Dia menunjukkan warna makanan aslinya sepenuhnya. Orang-orang menganggap makanan sebagai surga mereka. Kalimat ini telah diturunkan selama ribuan tahun. Bahkan jika bahan-bahannya buruk, hal itu tetap tidak dapat sepenuhnya melenyapkan keinginan semua orang akan nafsu makan.

Hanya tiga perawat lainnya yang merasa jijik dan menggelengkan kepala mereka.

Rinny tersenyum dan berkata, "Aku pikir otakmu akan menjadi lebih aktif daripada biasanya untuk masalah makanan."

Dikatakan bahwa Mira mengejarnya.

Pada siang hari, mereka memiliki waktu istirahat yang terbatas dan kesulitan untuk bersantai lebih lanjut. Setelah mencuci kotak makan siang, obrolan mereka pun berhenti di situ.

Mira dan Rinny tidak sabar untuk memberikan tiket makanan Layla untuk besok. Tapi Layla menolak.

Dia memutuskan untuk menunggu sampai penyakitnya sembuh, dan kemudian datang untuk memeriksa situasinya. Bahkan jika dia ingin menghasilkan uang dan kupon makanan di dalam hatinya, dia tidak akan memaksa dirinya seperti ini.

Selama mereka sudah memakan masakannya, mereka akan makan lagi di kafetaria. Nafsu makan mereka benar-benar tak tertahankan.

Dia yakin dia masih memilikinya.

Sebelumnya, kolumnis makanan dan kritikus makanan berkomentar tentang makanannya: "Masakan Layla tidak terlalu enak. Tapi masakannya memiliki ciri pribadi yang khas, dan setelah menyantap hidangan yang dia buat, saya selalu merasa agak canggung untuk menyantap hidangan yang sama yang dibuat oleh orang lain. "

Layla berpikir, mungkin itu karena dia telah bertengkar dengan orang tua dan ibu tiri sialannya sejak dia masih kecil. Ada terlalu banyak tindakan palsu untuk menutupi sifatnya sendiri, jadi tanpa sadar dalam memasak dia memasukkan karakteristik pribadi, tetapi rasanya bisa lezat dan dapat digunakan secara maksimal. Rasa asli dari makanan tersebut pun bisa ditonjolkan.

Inilah ciri khasnya.

Melihat mereka kembali sibuk, Layla mengedipkan mata.

Koridor di luar ruang pengambilan darah sudah penuh orang yang menunggu hasilnya.
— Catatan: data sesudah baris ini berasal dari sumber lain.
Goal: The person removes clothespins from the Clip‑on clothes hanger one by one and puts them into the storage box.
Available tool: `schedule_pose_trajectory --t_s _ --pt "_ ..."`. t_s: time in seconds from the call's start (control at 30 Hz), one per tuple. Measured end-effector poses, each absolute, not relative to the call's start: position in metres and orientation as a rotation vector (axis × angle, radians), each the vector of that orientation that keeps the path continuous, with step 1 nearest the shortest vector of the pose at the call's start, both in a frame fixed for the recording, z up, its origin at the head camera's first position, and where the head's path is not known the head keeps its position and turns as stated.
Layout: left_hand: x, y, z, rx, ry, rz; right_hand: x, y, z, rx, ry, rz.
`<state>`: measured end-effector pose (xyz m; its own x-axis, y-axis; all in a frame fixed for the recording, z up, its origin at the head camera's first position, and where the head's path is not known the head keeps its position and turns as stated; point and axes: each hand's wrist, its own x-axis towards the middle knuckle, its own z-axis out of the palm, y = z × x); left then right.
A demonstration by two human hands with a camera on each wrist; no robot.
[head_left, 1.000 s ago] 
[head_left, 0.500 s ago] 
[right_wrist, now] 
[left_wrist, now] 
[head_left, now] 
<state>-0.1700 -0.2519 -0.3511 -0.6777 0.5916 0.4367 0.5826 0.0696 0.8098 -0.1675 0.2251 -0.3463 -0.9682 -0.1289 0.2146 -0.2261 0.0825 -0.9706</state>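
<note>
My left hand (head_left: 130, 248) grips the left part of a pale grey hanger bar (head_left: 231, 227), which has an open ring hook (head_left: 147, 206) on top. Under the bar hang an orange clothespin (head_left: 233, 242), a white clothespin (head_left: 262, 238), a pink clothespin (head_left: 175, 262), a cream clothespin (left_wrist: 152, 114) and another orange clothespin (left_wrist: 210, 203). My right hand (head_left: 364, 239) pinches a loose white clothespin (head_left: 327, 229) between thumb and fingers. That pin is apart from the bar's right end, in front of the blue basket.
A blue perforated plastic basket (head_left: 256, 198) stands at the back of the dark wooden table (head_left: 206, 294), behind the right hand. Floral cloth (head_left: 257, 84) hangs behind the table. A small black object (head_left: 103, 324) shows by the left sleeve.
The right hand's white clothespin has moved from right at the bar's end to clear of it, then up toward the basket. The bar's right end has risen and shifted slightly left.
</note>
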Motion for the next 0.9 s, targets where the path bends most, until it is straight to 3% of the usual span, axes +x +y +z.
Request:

Meski cuacanya panas, ruangan itu terasa sangat dingin.

Dia melihat sekeliling, merasa sedikit kewalahan oleh kerumunan, dan langsung berjalan ke tangga di ujung koridor.

Ada lebih sedikit orang di sini. Hanya ada dua pria yang berwajah sedih, dimana satunya bersandar di dinding dan merokok, sementara yang lain memegang dinding dengan kedua tangan dan membenturkan dinding dengan kepalanya. Dari waktu ke waktu, dia menggeram kesakitan dan tidak berdaya, terlihat sangat tertekan dan putus asa.

Ada juga seorang wanita paruh baya duduk di tangga menggendong bayi laki-laki yang sedang tidur, menyusut di sudut sambil menangis.

Layla berencana untuk pergi, dan kemudian melihat rokok di antara jari-jari perokok itu, dan berhenti lagi.